Le procureur accuse Mathieu Ngudjolo de crimes contre l’humanité et crimes de guerre commis lors de l’attaque de Bogoro, dans l’est de la République démocratique du Congo (RDC), le 24 février 2003 et au cours de laquelle près de 200 civils auraient été tués. Selon l’accusation, Mathieu Ngudjolo commandait le Front des nationalistes et intégrationnistes (FNI), l’une des milices alors actives en Ituri. Mais pour la défense, l’accusé n’avait aucun rôle politique. Il était infirmier à Kambutso et procédait, le jour de l’attaque, à un accouchement.
« L’attaque de Bogoro a été planifiée par le président de la République démocratique du Congo lui-même », a affirmé maître Jean-Pierre Kilenda, « soucieux, certainement, de garantir l’intégrité du territoire national congolais et partant, l’unité nationale, menacée par les velléités sécessionnistes et indépendantistes de l’UPC », l’Union des patriotes congolais, milice soutenue successivement par l’Ouganda et le Rwanda, qui convoitaient les richesses de l’est congolais. Pour l’avocat congolais, l’action du président Kabila « était conforme à la constitution de son pays ».
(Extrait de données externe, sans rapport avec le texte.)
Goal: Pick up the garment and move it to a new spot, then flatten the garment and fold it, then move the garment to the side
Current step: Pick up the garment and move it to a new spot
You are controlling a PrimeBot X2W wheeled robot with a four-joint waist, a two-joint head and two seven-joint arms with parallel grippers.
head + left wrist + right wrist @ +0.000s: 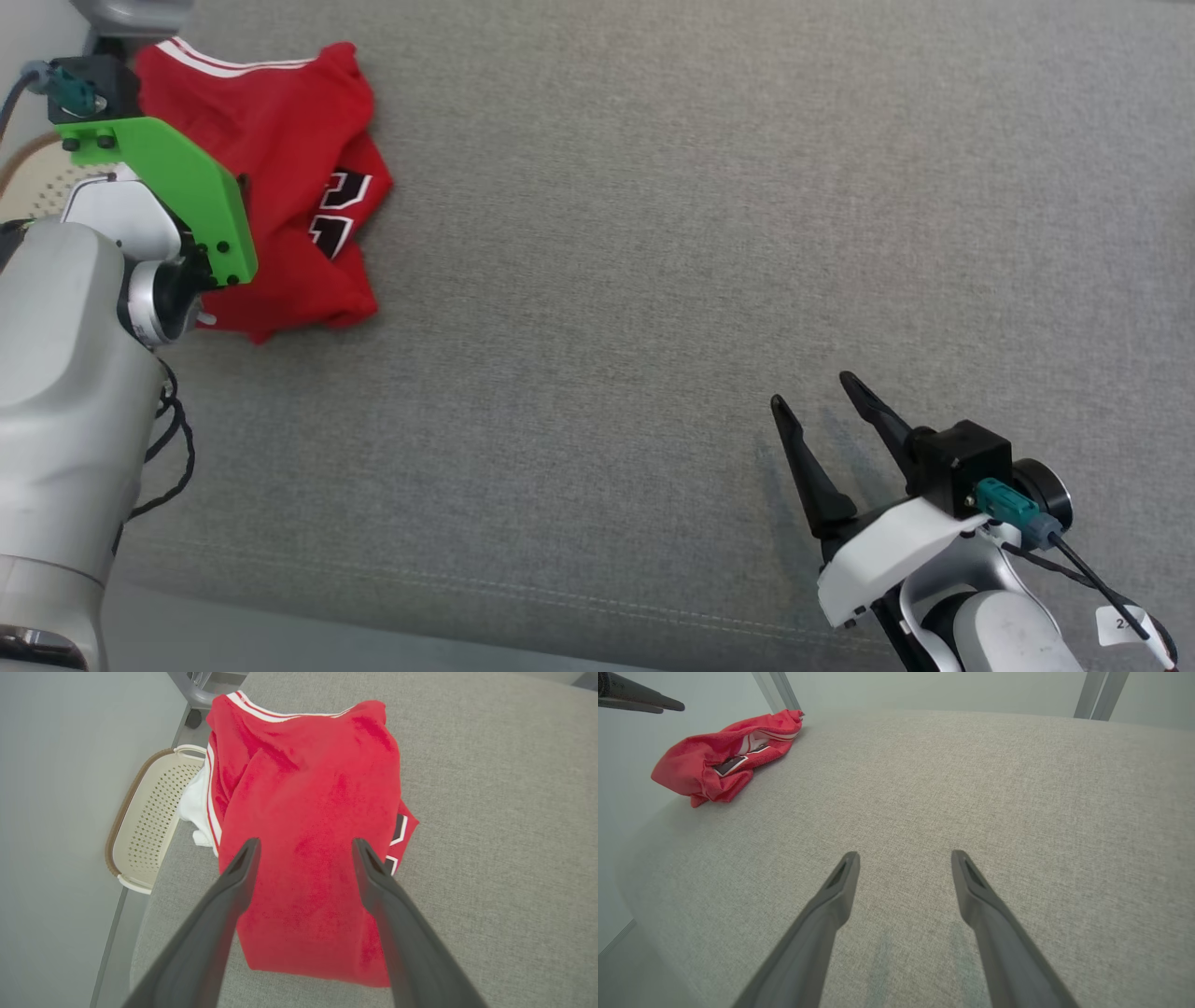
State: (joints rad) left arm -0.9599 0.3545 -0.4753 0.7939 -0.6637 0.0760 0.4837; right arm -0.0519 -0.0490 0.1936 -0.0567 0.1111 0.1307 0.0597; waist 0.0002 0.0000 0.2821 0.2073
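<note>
Garment [289,140]: a red jersey with white stripe trim and a black-and-white number patch, lying crumpled in a loose heap at the far left corner of the grey padded surface [653,280], close to its edge. Expect it to be light, soft and limp. It will drape and stretch from any single grip point, and stacked layers may slide apart or come up together. The napped surface under it should give some drag, so lift before translating. Recommended hold: pinch a raised fold or the striped hem on top of the heap, taking one or two layers only, and avoid the middle of the bulge. The left gripper [304,842] is released, jaws spread wide over the near half of the garment with nothing between them; contact with the cloth appears not yet made. The right gripper [812,390] is likewise released and empty, low over bare surface, well apart from the garment. Limits of view: in the head view a green bracket [187,187] and the left forearm cover the garment's left part and the left fingers. The collar, sleeves and front or back cannot be sorted out. The number is folded and unreadable. Beside the edge stands a basket [149,821] with a white cloth [194,807] just beside the garment; whether they touch cannot be told.
</note>
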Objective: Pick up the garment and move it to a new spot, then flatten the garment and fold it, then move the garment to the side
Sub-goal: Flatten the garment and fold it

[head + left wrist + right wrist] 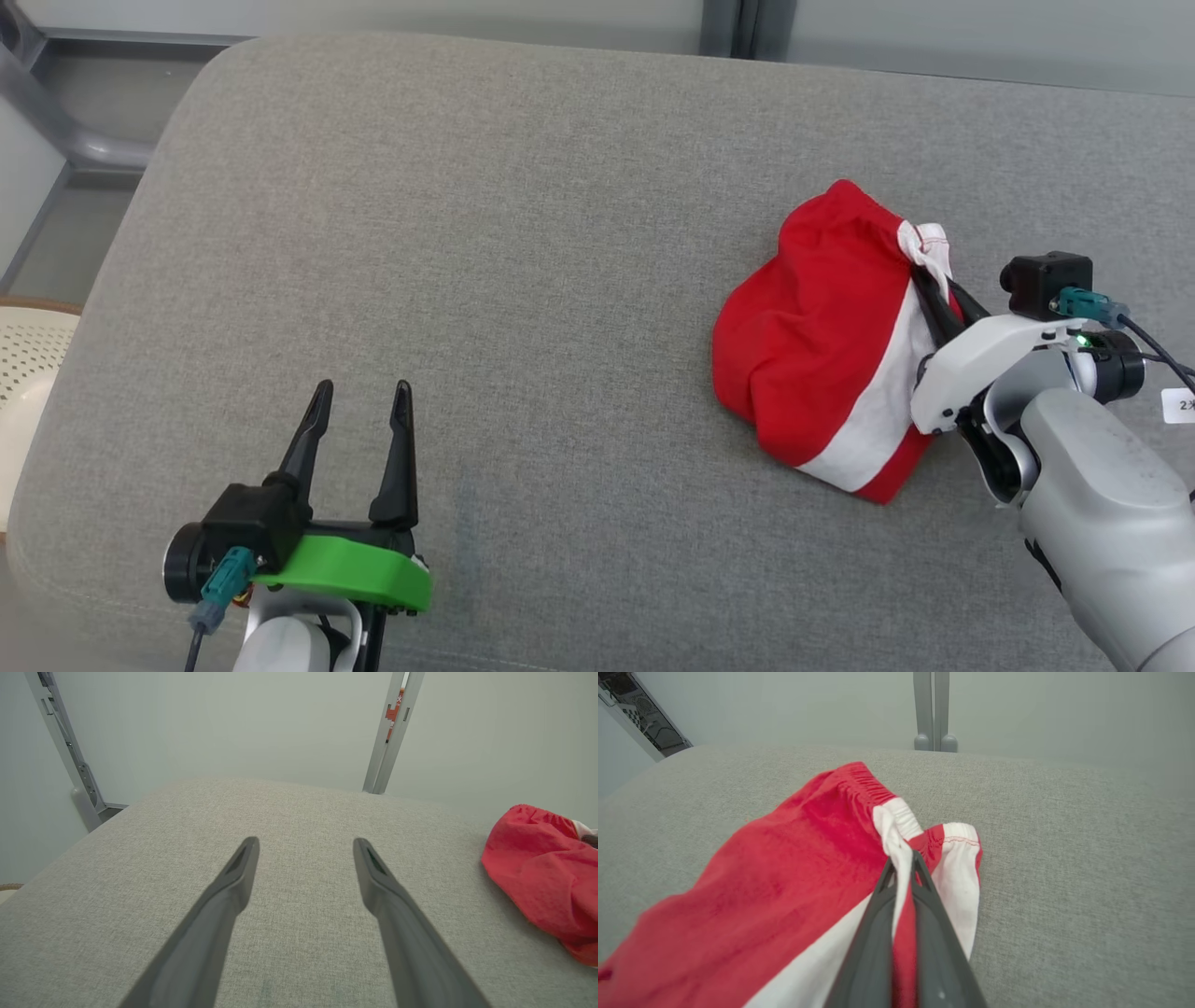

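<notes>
A broad cushion covered in grey woven fabric stretches out, its top flat and its far left corner rounded. Over on its right side lies a garment, red with white bands and a gathered elastic waistband, bunched into a loose, rumpled heap against the cloth.

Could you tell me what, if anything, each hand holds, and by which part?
The right hand is shut on the red and white garment, pinching bunched cloth at the white stripe near its waistband. The left hand is open and empty.
</notes>
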Robot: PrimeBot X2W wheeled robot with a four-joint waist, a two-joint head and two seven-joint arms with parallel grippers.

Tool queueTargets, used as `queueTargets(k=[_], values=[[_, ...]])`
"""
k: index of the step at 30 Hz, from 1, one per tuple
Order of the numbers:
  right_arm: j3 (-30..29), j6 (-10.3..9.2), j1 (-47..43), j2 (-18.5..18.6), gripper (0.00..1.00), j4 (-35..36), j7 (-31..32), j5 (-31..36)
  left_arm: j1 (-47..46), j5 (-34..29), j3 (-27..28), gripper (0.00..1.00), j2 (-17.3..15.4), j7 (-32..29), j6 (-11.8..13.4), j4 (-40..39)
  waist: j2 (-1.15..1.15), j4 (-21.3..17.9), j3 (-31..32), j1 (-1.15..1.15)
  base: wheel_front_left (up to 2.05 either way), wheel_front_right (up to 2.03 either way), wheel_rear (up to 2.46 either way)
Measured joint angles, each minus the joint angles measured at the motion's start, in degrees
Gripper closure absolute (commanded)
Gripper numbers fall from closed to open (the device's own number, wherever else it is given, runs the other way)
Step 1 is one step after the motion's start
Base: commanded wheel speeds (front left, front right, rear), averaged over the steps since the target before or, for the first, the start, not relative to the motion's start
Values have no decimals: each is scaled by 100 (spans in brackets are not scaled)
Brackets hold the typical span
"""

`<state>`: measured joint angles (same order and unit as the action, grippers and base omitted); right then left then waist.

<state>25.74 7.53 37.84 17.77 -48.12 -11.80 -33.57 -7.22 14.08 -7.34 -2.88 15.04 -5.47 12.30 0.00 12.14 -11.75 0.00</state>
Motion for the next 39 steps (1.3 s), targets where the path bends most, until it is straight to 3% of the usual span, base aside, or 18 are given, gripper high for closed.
queueTargets(k=[9,15,21,27,29,30,35,39], values=[[328,0,209,-7,100,404,-276,-46,16,-8,65,0,1,0,-7,42,0,-27,174,0,0,0,0],[894,-1,237,-449,100,1134,-308,132,116,-1,108,0,2,0,0,24,0,128,262,0,0,0,0],[2036,-1,-103,-1068,100,1547,-316,288,177,31,101,0,2,0,24,4,0,303,303,0,0,0,0],[3152,-1,-480,-1300,100,1298,-286,240,180,94,-20,0,1,0,96,-5,0,418,230,0,0,0,0],[3386,0,-564,-1351,52,1179,-286,227,177,103,-51,0,2,0,120,-8,0,438,205,0,0,0,0],[3450,0,-579,-1367,0,1143,-291,178,176,107,-51,0,2,0,138,-9,0,442,193,0,0,0,0],[3352,0,-552,-1362,0,1055,-309,30,176,112,-12,0,2,0,180,-12,0,347,192,0,0,0,0],[2677,0,-469,-1072,0,1396,-319,100,177,100,31,0,2,0,192,-10,0,220,234,0,0,0,0]])
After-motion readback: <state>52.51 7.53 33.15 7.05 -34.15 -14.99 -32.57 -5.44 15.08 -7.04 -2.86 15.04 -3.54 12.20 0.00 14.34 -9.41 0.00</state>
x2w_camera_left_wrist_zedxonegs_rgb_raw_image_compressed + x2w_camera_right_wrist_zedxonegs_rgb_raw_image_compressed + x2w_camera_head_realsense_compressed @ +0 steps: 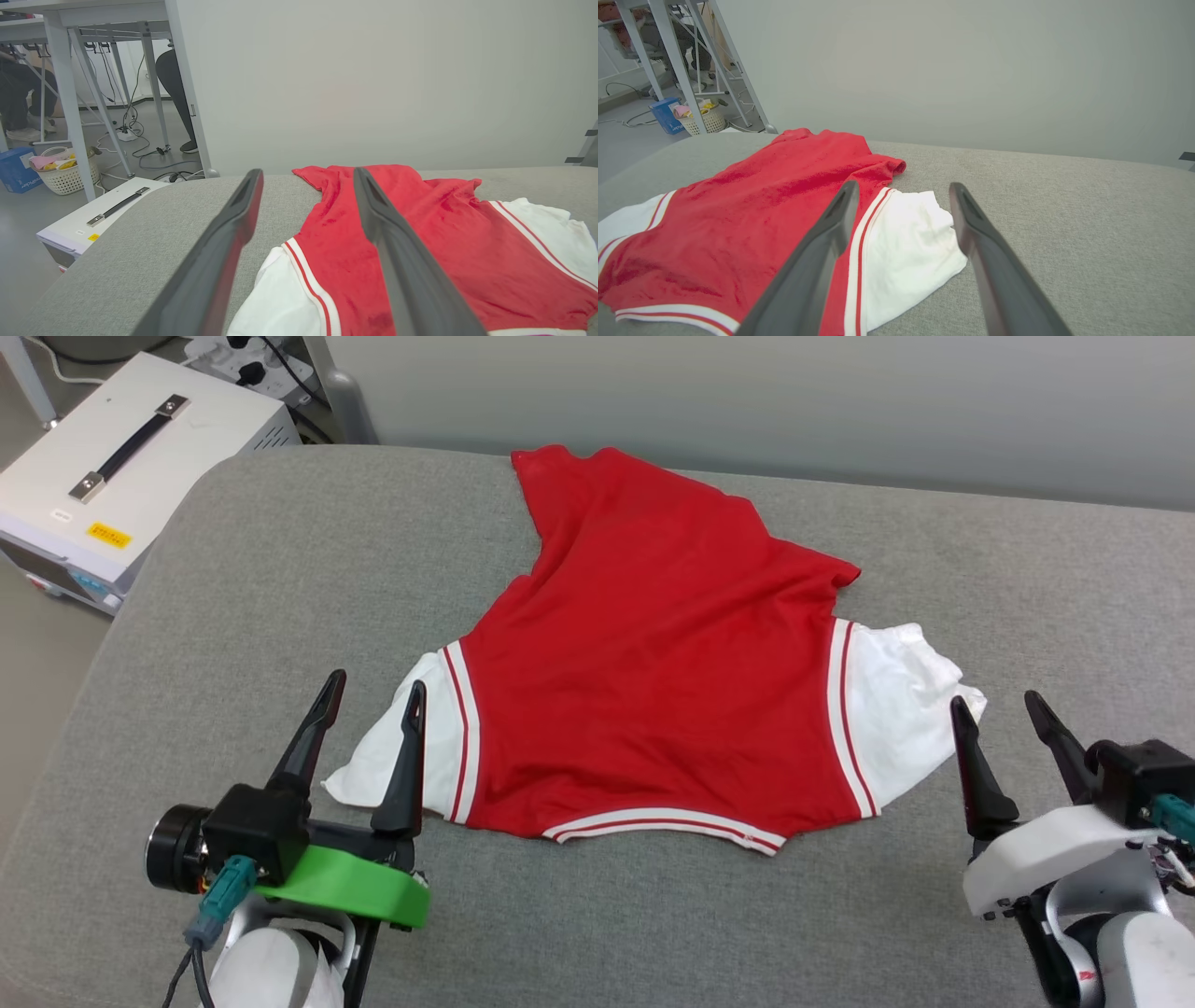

Les avocats, maîtres Kilenda et Jean-Pierre Fofé, en veulent pour preuve la création de l’EMOI, l’Etat-major opérationnel intégré, réunissant armée congolaise et milices, sous l’autorité du chef suprême, Joseph Kabila et qui avait planifié l’opération. La défense s’est largement appuyée, pour le démontrer, sur un document signé de Guillaume Samba Kaputo, alors conseiller spécial du chef de l’Etat congolais sur les questions de sécurité. Pour la défense, il s’agit d’une « attaque légitime de maintien de l’intégrité du territoire », mais dans laquelle Mathieu Ngudjolo « n’est impliqué ni de près, ni de loin ».
Les avocats de M. Ngudjolo ont souligné que Germain Katanga, co-accusé, a reconnu sa participation, « notable, mais non essentielle », dans « ce plan légitime conçu à Béni, pour déloger l’UPC de Bogoro ».
La défense a aussi contesté la version du procureur, selon lequel l’attaque serait le résultat d’une haine entre Lendu et Ngiti d’un côté et Hema de l’autre. Pour maître Jean-Pierre Fofé, « le conflit qui s’est déroulé à Bogoro n’était pas inter-ethnique. La cible, c’était les camps militaires de l’UPC ». L’avocat a dressé la liste de responsables, au premier chef desquels le président ougandais Yoweri Museveni. « Pourquoi le procureur n’a-t-il pas entendu ces personnes ? Pourquoi s’acharner sur ce bouc émissaire qu’est Mathieu Ngudjolo ? »
Les audiences se poursuivront mercredi, avec, notamment, les déclarations finales des deux accusés.